Glasgow was very different. Here, at least on paper, were two evenly matched sides but too many of Ireland’s better performers went missing in Celtic Park and there was no compensatory evidence that O’Neill’s famed match-day inspirational prowess had any real impact on the night. In the long-run, Aiden McGeady’s moment of magic in the opening game in Georgia could still prove decisive but, first, O’Neill and his players have to make the most of home advantage against Poland and Scotland. Given the limited player pool, that will require all the manager’s know-how, a favourable run in terms of player fitness and form and, if Robbie Keane isn’t to continue breaking records then someone else to step up to the goal-scoring plate. A positive end to the Jack Grealish saga would do no harm either.

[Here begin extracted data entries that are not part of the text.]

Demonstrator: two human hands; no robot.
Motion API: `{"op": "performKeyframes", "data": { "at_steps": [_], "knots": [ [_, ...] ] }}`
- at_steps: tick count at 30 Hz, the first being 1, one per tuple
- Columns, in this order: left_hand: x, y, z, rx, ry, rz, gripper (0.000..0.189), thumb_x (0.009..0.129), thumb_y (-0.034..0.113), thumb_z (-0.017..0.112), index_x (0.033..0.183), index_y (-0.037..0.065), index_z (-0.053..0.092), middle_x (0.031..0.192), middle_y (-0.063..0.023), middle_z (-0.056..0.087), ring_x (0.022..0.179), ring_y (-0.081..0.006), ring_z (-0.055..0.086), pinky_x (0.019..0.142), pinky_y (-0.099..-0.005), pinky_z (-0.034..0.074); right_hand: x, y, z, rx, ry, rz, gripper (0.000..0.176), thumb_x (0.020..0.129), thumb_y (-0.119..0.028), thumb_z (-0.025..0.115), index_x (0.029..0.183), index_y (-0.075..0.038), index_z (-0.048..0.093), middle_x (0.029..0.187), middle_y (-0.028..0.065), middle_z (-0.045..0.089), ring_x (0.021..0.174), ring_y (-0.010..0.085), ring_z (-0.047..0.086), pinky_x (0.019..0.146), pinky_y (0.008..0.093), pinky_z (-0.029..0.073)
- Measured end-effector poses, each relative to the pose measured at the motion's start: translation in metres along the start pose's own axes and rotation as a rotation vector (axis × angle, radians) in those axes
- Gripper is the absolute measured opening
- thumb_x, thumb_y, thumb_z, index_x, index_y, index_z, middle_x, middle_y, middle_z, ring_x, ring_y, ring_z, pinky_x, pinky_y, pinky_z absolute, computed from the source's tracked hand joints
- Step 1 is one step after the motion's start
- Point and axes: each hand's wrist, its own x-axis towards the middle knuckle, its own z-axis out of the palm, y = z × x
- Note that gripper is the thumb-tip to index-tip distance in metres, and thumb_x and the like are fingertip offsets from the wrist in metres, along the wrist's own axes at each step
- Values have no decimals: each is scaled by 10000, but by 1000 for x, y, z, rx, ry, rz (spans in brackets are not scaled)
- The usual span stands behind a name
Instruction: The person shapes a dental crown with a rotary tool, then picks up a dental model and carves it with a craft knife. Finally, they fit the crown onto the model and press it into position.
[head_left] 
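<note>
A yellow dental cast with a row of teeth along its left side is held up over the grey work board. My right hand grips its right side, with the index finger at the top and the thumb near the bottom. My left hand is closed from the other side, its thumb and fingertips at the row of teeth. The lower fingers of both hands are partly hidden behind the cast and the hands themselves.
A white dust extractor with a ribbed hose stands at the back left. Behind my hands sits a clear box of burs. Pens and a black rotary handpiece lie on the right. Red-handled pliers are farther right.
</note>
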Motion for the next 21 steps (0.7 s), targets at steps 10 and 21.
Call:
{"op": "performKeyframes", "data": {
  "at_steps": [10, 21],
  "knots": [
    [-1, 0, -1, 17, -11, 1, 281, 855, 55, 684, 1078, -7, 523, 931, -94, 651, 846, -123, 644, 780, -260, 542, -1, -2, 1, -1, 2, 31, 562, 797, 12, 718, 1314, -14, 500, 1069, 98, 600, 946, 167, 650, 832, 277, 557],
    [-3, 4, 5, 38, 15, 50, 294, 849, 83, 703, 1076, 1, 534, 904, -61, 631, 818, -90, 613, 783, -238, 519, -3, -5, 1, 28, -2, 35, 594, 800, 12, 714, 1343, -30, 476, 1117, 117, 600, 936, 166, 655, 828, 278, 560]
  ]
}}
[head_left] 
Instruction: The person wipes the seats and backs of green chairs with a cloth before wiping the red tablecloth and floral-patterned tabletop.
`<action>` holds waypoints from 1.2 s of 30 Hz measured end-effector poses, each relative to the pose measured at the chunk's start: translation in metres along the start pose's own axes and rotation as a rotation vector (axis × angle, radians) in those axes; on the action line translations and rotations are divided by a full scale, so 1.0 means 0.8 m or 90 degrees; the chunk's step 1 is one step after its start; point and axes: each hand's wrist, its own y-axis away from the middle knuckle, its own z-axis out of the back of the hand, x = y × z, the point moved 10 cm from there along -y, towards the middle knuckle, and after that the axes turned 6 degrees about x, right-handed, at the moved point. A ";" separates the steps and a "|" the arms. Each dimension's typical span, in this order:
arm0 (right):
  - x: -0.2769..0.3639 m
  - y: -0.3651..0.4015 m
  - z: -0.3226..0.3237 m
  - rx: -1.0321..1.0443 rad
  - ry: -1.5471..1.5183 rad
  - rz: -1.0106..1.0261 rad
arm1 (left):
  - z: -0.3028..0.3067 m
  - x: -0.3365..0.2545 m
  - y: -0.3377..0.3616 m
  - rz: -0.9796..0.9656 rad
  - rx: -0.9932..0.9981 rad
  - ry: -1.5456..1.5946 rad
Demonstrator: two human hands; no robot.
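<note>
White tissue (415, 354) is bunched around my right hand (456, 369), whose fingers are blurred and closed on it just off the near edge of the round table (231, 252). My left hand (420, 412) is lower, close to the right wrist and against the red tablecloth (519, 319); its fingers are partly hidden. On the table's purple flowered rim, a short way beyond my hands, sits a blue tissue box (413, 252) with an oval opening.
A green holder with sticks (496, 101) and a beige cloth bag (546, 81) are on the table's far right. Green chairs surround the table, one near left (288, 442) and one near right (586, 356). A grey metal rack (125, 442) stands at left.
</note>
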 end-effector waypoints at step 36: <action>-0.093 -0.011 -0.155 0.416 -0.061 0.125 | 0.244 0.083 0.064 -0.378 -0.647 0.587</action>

6. It will be hard to beat last year’s final night for sheer drama but, in terms of a competitive title race, more of the same please from the SSE Airtricity League would be most welcome. Dundalk, Cork City and St Pat’s were all good advertisements for an often unfairly maligned game in 2014, and with Shamrock Rovers now cast as wounded giants with a point to prove and the league’s geographical spread much the richer for the return of football in Galway to the top-flight, there are reasons to feel optimistic about the coming campaign. Of course, there’s nothing quite like the League of Ireland to undercut confidence with some seismic upheaval, usually of a financial kind, but while the finger will always be pointed at owners, administrators and the FAI, supporters can do their bit for the greater good by acting as evangelists for the league — and being realistic about it too — rather than boorishly berating those who choose to get their football kicks from across the Irish Sea.

7. There are just 10 days to go to the announcement of the Ferenc Puskas Goal Of The Year award in Zurich, meaning 10 days in which you can still vote for Stephanie Roche’s wonder goal to see off competition from Robin van Persie and James Rodriguez.

And you should know by now the reason for giving her the nod. Not because she’s Irish, though that’s a source of pride. And not because she’s a woman, although that is a welcome boost for the women’s game.

And not even because, as you’ll discover elsewhere in today’s paper, the gong could hardly go to a nicer person.

Nope, the reason to vote for Stephanie Roche is because it’s not all about the girl, it’s all about the goal — and her’s is simply the best.